Buru-buru Rangga melompat naik dan duduk di punggung burung raksasa itu.
Setelah Rangga meminta burung itu segera terbang, maka burung raksasa itu
langsung mengepakkan sayapnya dan melesat ke angkasa dengan kecepatan tinggi
sekali.
********************
"Jangan terlalu jauh meninggalkan lokasi hutan ini,
Rajawali," kata Rangga agak keras untuk mengalahkan deru angin yang begitu
membisingkan telinga.
"Khraghk...!"
"Bagus! Berputar-putar saja, ya..., coba sedikit rendah
lagi," kata Rangga.
Burung rajawali raksasa itu segera menuruti perintah Rangga.
Sementara Rangga yang berada di punggung burung raksasa itu, terus-menerus
mengarahkan pandangannya ke bawah. Sedikit pun matanya tak berkedip mengamati
daerah sekitar hutan itu. Dia berharap, dari tempat yang tinggi, bisa melihat
sesuatu yang menunjukkan keberadaan Pandan Wangi.
"Berhenti dulu, Rajawali," perintah Rangga
tiba-tiba.
Burung raksasa itu segera memperlambat kepakan sayapnya,
agar tetap berada di udara. Rangga lebih menajamkan penglihatannya. Tampak di
bawah sana terdapat beberapa bangunan yang dikelilingi pagar batu yang tebal
dan tinggi bagai sebuah benteng. Di luar tembok batu itu, dibangun parit yang
sangat besar dan dalam.
"Partai Tengkorak ..," desah Rangga begitu melihat
kibaran bendera dengan lambang gambar kepala tengkorak.
Tempat itu berada di dasar lembah yang tidak terlalu dalam,
namun sangat sulit dicapai karena dikelilingi oleh bukit-bukit batu dan
rawa-rawa yang bisa menenggelamkan siapa saja yang belum tahu daerah itu. Dan
hanya ada satu jalan untuk masuk ke daerah itu, yaitu dengan melompati
batu-batu yang berjajar dengan jarak tidak terlalu jauh.
"Berputar sebentar, Rajawali," kata Rangga.
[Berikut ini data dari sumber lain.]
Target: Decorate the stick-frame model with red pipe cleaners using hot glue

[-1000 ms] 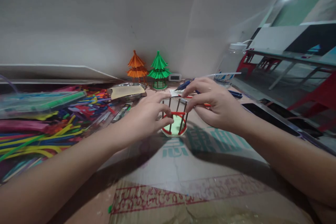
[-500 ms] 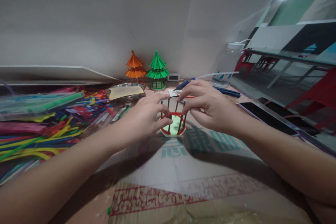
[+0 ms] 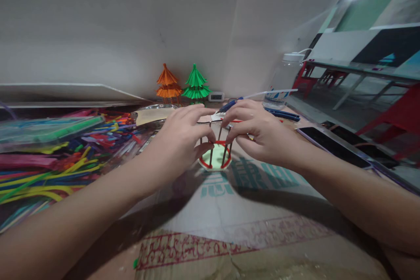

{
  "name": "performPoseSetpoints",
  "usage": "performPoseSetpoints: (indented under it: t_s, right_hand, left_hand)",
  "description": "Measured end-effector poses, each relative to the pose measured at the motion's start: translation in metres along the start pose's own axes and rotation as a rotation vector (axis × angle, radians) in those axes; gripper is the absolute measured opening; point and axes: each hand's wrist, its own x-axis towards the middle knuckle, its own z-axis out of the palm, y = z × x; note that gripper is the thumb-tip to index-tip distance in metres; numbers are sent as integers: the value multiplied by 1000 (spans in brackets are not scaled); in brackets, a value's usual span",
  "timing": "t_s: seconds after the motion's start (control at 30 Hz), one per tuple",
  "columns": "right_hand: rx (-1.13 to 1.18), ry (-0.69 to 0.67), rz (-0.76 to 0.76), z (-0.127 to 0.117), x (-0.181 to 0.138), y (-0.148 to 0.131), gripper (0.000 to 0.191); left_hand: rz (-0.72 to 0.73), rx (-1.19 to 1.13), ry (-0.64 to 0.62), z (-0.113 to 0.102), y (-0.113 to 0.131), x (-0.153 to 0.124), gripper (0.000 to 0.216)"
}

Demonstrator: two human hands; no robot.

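Note:
In the middle of the table stands a small frame (image 3: 210, 157), with thin brown posts rising from a pale green base edged in red. A red pipe cleaner (image 3: 220, 142) crosses between the posts partway up. The thumb and forefinger of my left hand (image 3: 187, 135) pinch together at its left end, beside a front post. My right hand (image 3: 259, 131) is closed at the right side of the frame, its fingertips at the red pipe cleaner and the right post. The fingers partly cover the frame's dark top rim.
Behind stand an orange tree-like tower (image 3: 168, 83), a green one (image 3: 196, 83), a small digital clock (image 3: 216, 96) and a clear bottle (image 3: 282, 78). A blue glue gun or pen-like tool (image 3: 228, 106) lies behind my right hand. Pipe cleaners (image 3: 49, 179) heap at left; a phone (image 3: 333, 146) lies right.
My left hand has risen slightly, and its forefinger has come down against the thumb in a pinch at the red pipe cleaner. My right hand has hardly moved.

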Motion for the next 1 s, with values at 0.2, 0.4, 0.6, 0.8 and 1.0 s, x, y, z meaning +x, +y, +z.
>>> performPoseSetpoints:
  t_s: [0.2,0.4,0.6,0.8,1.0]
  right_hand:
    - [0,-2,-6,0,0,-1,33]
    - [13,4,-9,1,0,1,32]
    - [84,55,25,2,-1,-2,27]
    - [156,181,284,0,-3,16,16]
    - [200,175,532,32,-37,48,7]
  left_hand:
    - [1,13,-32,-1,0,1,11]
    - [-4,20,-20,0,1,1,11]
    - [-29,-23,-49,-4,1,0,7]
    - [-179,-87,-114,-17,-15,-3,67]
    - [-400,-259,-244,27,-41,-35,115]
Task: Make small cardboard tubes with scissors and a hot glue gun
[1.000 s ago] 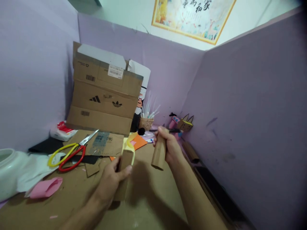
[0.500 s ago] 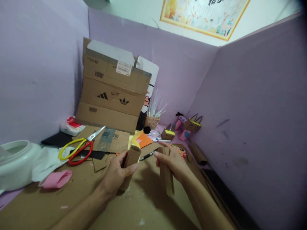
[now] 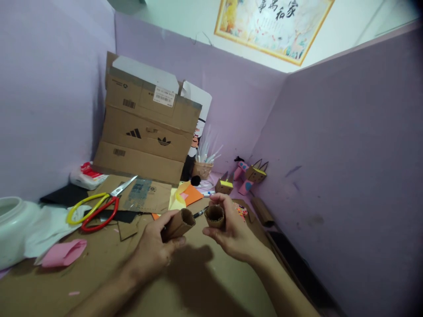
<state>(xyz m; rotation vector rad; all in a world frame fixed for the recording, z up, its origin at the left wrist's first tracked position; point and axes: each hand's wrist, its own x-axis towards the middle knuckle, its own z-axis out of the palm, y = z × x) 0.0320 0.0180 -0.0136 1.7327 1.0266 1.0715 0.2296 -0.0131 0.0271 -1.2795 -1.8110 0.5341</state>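
Note:
My left hand (image 3: 155,244) is closed around a brown cardboard tube (image 3: 180,223), whose open end tilts up and to the right. In my right hand (image 3: 234,231) is a second cardboard tube (image 3: 214,216), its hollow mouth turned toward me and its corrugated edge showing. The two tubes are held close to each other but apart, above the cardboard-covered tabletop (image 3: 211,281). A dark pen (image 3: 200,213) lies behind them, partly hidden by the right tube. Most of the right tube's length is hidden by my hand.
Scissors (image 3: 99,212) with yellow and red handles lie at left, near a pink paper loop (image 3: 64,253) and a white pot (image 3: 13,235). A flattened shoebox (image 3: 145,141) leans at the back. Another cardboard tube (image 3: 262,211) rests by the right wall.
My right hand has turned its tube from hanging downward to pointing its open end at me, bringing it nearer the left one. The left tube has tipped rightward. The view has shifted slightly.

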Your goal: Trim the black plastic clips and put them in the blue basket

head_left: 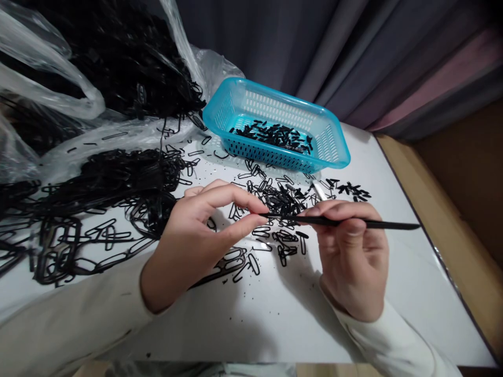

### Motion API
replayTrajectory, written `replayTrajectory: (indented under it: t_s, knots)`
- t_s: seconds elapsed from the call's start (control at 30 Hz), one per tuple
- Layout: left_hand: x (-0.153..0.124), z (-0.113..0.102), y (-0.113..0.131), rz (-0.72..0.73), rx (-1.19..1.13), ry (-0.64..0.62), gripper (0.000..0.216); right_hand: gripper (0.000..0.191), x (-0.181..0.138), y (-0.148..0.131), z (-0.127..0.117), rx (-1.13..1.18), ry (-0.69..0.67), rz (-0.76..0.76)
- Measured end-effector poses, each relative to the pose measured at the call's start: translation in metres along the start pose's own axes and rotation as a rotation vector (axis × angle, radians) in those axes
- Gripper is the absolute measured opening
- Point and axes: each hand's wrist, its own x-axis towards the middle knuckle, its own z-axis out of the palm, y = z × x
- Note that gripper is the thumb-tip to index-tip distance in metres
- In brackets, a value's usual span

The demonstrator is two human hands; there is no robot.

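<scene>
At the far left I recorded a plastic bag [92,102] of black strips, away from the grip and beyond it. Nearer, left of the grip, a tangle of black frames [118,173] lay on the white table [416,293].

The left hand [192,230] was closed to a narrow pinch, thumb against forefinger, on what appeared to be a small black piece [271,215]. Most of that piece was too fine to make out.

Beyond the pinch stood the blue basket [220,104], black pieces on its floor. Loose black pieces [283,196] lay on the table beneath and just past the fingertips.

I noted the governing relation: the small piece lay left of the right-hand grip, at the left fingertips, the left hand being nearer. Its long axis seemed to run crosswise, roughly in line with the slim black tool [389,225]. Whether tool and piece touched, I could not tell.

The right hand [356,256] held that tool between thumb and fingers. Beyond this grip lay a small black cluster [354,191].
</scene>
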Motion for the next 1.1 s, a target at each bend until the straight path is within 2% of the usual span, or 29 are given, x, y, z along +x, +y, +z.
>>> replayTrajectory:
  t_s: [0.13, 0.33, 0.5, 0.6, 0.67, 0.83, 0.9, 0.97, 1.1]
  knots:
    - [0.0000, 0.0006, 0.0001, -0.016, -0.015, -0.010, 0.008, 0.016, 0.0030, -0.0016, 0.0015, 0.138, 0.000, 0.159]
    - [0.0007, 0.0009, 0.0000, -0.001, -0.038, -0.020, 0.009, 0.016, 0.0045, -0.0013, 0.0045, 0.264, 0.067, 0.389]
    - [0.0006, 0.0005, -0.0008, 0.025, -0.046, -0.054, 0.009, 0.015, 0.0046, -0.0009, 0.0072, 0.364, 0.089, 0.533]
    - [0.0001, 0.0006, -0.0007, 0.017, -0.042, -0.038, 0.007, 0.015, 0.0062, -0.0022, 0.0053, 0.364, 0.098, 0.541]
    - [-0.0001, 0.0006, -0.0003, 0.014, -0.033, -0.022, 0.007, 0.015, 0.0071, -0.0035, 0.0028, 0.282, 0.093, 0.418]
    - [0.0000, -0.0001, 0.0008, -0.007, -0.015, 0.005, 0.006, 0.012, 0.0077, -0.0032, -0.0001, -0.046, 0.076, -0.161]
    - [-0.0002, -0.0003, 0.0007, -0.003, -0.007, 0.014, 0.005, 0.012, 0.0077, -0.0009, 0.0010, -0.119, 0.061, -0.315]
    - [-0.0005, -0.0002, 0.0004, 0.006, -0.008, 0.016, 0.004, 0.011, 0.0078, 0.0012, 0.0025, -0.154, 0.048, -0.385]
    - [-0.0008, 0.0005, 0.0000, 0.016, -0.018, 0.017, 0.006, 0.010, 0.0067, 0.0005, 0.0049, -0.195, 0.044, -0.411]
Burung rajawali raksasa itu bergerak memutari daerah yang di
bawahnya merupakan sebuah lembah kecil itu. Sejenak Rangga mempelajari situasi
daerah itu dengan teliti. Setiap kemungkinan yang dapat dilalui untuk ke luar
masuk ke tempat itu dia pelajari, dan tempat-tempat yang berbahaya juga
dihapalkan di kepalanya. Ternyata tempat itu benar-benar sangat strategis untuk
dijadikan daerah pertahanan. Tapi jika digempur dari atas tebing, mereka tidak
akan bisa berbuat banyak. Satu-satunya jalan keluar hanya melewati rawa-rawa
itu. Menyadari hal itu Rangga segera tersenyum sendiri.
"Ayo, Rajawali. Kita jelajahi lagi Hutan Jati Jarak
ini," ajak Rangga.
"Khraghk...!"
Burung rajawali raksasa itu segera meninggalkan daerah
lembah yang dijadikan benteng pertahanan Partai Tengkorak. Di atas punggung
burung itu Rangga tidak henti-hentinya menceritakan tentang Pandan Wangi. Dia
juga tidak malu-malu lagi menceritakan perasaan cintanya pada Pandan Wangi di
hadapan burung raksasa itu.
"Aku yakin gadis itu ada di sekitar hutan ini,
Rajawali. Dan aku harus menemukannya, harus...!" Kata Rangga.
"Khraghk!"
"Kau pasti akan menyukai gadis itu juga, kalau kau
sudah kenal dengannya, Rajawali."
Lagi-lagi burung itu hanya berkaokan saja menyahuti
kata-kata Rangga. Dan anehnya, antara makhluk yang sangat berbeda jenis itu
seperti saling mengerti apa yang dibicarakan.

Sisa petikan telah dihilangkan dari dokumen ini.